Instructions to follow:
Transcribe exactly everything in the data below from the line containing "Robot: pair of" down to the line containing "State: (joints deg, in", both lines included and nothing further.

Study material:
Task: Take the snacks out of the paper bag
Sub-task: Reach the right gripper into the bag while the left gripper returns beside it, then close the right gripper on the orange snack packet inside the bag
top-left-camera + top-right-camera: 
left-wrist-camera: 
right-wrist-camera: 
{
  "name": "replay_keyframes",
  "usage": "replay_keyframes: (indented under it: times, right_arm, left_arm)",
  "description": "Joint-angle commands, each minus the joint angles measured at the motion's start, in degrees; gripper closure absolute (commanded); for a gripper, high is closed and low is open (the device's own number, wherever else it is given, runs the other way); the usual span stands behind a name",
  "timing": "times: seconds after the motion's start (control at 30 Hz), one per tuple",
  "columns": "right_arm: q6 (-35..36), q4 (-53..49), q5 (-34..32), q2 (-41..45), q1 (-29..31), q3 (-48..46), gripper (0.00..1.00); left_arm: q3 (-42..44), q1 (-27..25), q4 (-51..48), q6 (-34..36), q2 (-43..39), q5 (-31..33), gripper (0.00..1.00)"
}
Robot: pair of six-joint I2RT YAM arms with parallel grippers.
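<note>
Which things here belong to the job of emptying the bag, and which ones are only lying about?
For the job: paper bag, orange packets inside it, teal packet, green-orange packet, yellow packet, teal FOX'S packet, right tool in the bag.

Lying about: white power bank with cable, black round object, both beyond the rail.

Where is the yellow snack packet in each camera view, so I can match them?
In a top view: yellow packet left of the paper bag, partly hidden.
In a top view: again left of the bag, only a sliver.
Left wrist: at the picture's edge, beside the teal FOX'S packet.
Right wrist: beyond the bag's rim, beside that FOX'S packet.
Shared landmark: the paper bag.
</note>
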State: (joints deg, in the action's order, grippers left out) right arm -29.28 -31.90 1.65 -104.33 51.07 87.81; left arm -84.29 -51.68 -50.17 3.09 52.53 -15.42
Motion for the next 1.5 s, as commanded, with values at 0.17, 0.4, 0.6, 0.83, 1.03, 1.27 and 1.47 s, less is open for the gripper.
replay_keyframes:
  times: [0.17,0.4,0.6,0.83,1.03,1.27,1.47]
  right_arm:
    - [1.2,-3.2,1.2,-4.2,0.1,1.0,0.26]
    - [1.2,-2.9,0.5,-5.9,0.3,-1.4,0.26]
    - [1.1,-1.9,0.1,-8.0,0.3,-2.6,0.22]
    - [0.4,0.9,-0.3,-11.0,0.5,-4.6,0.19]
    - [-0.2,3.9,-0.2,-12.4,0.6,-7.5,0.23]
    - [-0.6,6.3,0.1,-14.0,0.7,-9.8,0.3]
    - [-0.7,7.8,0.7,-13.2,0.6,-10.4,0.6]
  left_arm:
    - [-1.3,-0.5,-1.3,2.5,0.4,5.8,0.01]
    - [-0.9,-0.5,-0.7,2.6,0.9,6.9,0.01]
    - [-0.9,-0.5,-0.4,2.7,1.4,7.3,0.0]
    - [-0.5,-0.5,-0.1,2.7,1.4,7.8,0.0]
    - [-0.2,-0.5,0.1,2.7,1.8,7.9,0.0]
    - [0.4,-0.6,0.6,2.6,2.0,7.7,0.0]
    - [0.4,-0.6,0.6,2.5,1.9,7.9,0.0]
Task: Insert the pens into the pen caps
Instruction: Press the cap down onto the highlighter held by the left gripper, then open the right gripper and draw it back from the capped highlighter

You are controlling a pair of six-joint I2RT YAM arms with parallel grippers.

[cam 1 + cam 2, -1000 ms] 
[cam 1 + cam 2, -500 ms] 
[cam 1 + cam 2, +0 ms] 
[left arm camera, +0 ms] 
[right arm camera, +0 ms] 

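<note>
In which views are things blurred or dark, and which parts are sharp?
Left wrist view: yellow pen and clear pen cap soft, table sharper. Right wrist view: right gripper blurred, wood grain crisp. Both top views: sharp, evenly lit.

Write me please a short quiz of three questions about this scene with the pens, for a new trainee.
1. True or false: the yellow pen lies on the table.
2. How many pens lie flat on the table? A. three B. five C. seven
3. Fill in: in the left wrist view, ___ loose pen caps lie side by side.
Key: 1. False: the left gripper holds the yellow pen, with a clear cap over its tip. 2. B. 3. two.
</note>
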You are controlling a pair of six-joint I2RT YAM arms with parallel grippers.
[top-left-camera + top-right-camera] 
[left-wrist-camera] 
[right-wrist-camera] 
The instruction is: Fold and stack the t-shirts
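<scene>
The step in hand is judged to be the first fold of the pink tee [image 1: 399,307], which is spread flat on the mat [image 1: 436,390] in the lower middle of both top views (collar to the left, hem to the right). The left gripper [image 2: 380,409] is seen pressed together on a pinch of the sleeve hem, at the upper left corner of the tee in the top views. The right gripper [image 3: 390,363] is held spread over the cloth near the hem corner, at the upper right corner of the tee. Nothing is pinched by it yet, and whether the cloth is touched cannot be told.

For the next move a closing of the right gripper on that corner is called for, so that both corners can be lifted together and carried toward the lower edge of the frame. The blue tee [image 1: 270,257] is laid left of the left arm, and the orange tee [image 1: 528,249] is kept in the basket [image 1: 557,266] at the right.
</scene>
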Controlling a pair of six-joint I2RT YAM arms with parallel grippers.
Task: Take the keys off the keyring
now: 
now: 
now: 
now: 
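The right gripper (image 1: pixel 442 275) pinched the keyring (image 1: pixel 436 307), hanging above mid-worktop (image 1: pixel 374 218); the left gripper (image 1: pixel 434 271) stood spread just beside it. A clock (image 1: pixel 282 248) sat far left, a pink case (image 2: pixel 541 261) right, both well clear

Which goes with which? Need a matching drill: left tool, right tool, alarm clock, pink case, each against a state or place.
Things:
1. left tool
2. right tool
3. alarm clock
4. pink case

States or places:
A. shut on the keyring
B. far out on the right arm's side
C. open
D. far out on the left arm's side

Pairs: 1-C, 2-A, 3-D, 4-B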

Answer to the problem:
Robot: pair of six-joint I2RT YAM arms with parallel grippers.
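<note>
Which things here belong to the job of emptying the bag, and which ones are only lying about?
For the job: paper bag, orange packets inside it, teal packet, green-orange packet, yellow packet, teal FOX'S packet, right tool in the bag.

Lying about: white power bank with cable, black round object, both beyond the rail.

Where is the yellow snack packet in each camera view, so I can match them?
In a top view: yellow packet left of the paper bag, partly hidden.
In a top view: again left of the bag, only a sliver.
Left wrist: at the picture's edge, beside the teal FOX'S packet.
Right wrist: beyond the bag's rim, beside that FOX'S packet.
Shared landmark: the paper bag.
</note>
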State: (joints deg, in the action's order, grippers left out) right arm -29.28 -31.90 1.65 -104.33 51.07 87.81; left arm -84.29 -51.68 -50.17 3.09 52.53 -15.42

Nothing further is needed for this answer.